• _Task brief_:
When the line containing "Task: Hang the" appears in the entries below, begin printing there and stop after the line containing "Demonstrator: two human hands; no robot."; print each of those lines exactly and no other line.
____________________
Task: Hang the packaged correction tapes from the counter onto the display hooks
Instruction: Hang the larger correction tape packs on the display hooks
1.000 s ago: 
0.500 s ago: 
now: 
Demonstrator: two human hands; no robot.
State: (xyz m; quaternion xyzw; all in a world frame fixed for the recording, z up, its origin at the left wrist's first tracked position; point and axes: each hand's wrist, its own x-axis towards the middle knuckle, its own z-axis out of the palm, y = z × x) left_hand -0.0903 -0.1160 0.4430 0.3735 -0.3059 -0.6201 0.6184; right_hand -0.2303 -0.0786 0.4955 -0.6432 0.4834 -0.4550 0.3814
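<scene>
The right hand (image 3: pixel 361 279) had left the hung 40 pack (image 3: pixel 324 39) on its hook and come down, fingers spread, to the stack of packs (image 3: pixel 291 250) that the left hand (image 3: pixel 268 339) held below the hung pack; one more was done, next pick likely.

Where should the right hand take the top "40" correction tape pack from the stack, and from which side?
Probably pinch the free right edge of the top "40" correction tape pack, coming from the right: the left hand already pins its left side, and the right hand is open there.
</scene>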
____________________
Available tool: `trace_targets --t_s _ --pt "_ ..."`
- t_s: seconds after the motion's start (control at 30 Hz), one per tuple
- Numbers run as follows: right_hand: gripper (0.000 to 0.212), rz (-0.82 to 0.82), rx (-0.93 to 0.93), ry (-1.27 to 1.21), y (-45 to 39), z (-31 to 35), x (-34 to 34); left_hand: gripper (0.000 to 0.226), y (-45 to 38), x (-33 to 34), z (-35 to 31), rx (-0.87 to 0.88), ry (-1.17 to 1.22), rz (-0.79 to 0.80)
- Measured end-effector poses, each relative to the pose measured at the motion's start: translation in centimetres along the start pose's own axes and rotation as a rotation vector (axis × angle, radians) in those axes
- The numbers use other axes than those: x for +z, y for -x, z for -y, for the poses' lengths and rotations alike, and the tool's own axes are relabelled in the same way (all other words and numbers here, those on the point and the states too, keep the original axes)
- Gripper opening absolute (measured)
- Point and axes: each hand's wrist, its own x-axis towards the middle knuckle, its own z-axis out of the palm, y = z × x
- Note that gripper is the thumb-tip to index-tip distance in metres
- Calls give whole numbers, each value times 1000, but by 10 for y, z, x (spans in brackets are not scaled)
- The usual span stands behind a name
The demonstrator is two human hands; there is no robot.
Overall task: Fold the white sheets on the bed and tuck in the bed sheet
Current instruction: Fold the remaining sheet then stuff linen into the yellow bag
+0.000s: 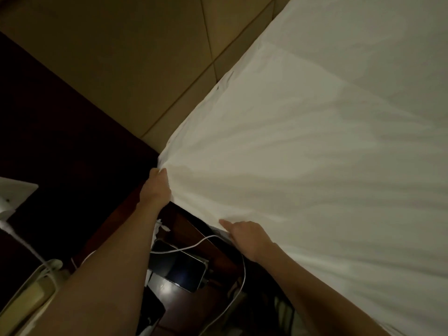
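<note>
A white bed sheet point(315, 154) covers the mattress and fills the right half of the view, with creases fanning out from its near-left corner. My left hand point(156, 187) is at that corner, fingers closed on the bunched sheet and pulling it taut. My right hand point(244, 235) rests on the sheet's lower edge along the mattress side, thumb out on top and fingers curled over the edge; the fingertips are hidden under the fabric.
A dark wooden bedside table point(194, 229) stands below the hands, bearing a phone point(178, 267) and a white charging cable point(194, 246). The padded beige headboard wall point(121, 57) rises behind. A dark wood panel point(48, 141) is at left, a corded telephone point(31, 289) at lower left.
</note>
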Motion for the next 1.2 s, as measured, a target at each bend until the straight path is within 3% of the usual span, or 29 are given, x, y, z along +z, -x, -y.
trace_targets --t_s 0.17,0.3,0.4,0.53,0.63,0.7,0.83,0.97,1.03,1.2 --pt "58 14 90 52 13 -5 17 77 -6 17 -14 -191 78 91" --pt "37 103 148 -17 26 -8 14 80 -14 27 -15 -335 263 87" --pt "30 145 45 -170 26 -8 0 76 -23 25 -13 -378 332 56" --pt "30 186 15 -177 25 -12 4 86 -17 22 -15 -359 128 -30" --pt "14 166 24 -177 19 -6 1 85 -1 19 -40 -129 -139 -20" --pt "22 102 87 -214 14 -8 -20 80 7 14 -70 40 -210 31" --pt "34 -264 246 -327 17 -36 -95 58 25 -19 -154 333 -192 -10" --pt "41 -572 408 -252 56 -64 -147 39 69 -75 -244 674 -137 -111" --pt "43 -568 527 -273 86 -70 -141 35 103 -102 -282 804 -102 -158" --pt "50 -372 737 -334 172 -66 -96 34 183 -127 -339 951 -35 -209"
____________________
• _Exercise output_:
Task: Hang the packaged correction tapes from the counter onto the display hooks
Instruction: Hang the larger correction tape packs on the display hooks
1.000 s ago: 
0.500 s ago: 
now: 
Demonstrator: two human hands; no robot.

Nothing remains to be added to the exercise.